- Task item: Every line below that holds "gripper" must be copied.

- Exercise data:
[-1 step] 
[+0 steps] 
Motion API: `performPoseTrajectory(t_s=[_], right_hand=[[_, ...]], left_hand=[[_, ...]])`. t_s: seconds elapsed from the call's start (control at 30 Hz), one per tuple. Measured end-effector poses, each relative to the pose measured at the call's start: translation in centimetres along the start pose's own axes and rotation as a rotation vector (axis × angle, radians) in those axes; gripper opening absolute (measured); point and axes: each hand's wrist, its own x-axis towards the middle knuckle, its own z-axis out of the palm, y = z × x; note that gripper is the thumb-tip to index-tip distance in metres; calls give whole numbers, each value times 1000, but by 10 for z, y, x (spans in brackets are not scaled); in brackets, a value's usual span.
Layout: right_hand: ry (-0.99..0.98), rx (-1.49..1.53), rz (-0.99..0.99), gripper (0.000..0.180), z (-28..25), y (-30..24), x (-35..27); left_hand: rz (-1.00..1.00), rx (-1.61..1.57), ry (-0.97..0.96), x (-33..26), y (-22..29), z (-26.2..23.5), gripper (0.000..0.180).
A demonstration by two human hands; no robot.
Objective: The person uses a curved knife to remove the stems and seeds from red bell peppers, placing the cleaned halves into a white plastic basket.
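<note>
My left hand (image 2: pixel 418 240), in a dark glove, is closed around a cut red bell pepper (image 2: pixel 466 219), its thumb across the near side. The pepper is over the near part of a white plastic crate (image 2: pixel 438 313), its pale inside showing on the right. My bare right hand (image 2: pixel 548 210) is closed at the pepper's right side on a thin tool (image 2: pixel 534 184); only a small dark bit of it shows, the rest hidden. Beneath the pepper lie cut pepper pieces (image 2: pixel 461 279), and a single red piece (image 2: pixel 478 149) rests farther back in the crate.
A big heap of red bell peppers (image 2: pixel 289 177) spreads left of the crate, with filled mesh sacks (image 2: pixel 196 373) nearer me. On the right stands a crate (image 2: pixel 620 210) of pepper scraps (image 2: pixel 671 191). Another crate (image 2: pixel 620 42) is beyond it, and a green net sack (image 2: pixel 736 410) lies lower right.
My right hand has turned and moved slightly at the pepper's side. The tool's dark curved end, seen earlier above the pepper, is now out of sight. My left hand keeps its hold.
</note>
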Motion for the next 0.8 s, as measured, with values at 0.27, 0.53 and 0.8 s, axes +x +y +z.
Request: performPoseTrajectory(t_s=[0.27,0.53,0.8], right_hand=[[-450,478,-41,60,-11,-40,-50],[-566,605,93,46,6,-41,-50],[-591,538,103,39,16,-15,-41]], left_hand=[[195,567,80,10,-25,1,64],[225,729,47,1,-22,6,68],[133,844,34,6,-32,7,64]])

- Response below:
Motion API: `performPoseTrajectory(t_s=[_], right_hand=[[_, ...]], left_hand=[[_, ...]])`. t_s: seconds elapsed from the call's start (control at 30 Hz), one per tuple. Measured end-effector poses, each relative to the pose measured at the call's start: translation in centimetres along the start pose's own axes and rotation as a rotation vector (axis × angle, radians) in those axes; gripper opening absolute (measured); point and axes: each hand's wrist, its own x-axis towards the middle knuckle, its own z-axis out of the palm, y = z × x; note that gripper is the thumb-tip to index-tip distance in metres; calls give whole numbers, each value times 1000, but by 10 for z, y, x (spans in brackets are not scaled); in brackets, a value's usual span.
Layout: right_hand: ry (-0.99..0.98), rx (-1.49..1.53), rz (-0.99..0.99), gripper (0.000..0.180), z (-28..25), y (-30..24), x (-35..27); left_hand: rz (-1.00..1.00), rx (-1.61..1.57), ry (-0.97..0.96), x (-33..26), y (-22..29), z (-26.2..23.5), gripper (0.000..0.180).

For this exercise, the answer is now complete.